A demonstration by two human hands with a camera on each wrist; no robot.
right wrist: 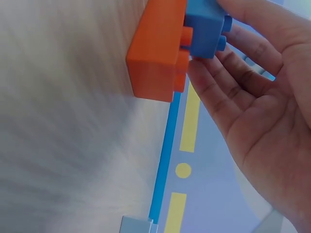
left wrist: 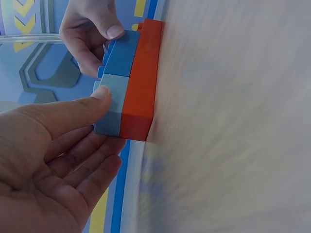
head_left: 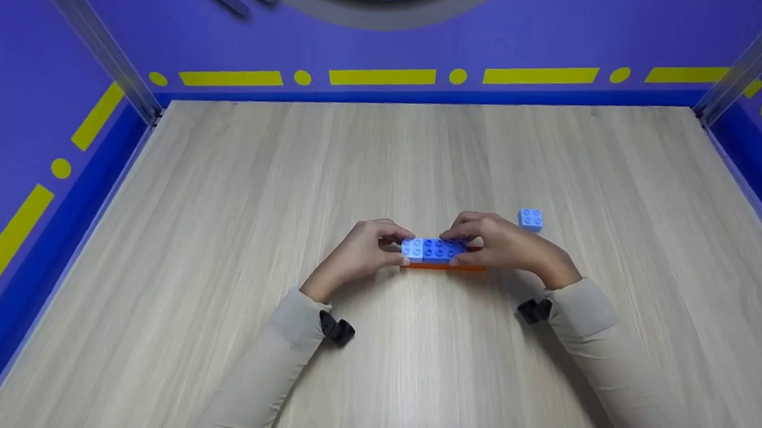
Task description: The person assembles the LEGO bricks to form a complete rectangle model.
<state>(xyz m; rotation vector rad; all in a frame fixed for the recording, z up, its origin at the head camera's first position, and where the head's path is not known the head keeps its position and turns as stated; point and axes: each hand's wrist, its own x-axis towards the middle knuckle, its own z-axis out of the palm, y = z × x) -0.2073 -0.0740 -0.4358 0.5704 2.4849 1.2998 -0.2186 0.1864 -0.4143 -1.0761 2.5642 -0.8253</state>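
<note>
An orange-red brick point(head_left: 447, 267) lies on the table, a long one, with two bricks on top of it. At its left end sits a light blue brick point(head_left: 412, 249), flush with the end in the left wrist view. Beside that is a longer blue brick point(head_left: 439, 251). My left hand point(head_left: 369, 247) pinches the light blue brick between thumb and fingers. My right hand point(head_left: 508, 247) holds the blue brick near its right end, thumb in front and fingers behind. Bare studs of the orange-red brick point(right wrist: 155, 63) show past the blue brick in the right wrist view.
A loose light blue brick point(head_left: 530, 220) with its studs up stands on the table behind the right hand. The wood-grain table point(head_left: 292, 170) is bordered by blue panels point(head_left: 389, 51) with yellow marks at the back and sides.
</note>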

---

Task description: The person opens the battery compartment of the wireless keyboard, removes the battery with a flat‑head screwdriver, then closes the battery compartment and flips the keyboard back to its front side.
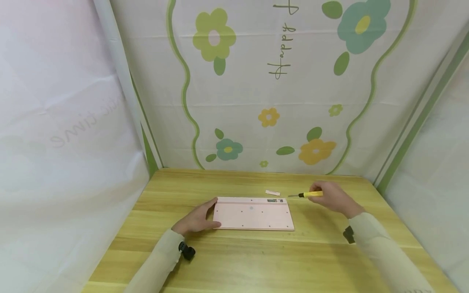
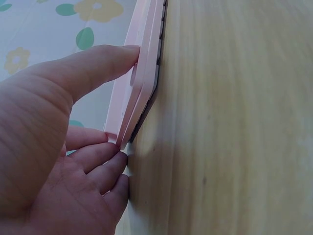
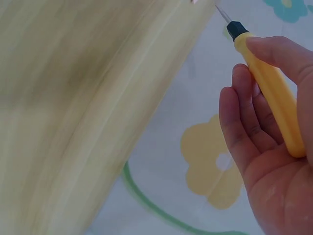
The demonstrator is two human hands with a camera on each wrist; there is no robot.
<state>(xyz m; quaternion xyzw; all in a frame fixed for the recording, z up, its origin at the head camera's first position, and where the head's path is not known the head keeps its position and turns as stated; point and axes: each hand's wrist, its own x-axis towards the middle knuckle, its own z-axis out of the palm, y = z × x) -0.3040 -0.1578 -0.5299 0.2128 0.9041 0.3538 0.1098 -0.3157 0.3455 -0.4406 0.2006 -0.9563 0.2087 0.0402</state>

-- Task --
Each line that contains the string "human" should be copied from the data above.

-- Task answer --
A demonstration by two human hands with a camera on each wrist; no robot.
The demonstrator is two human hands with a camera on each wrist; there is no robot.

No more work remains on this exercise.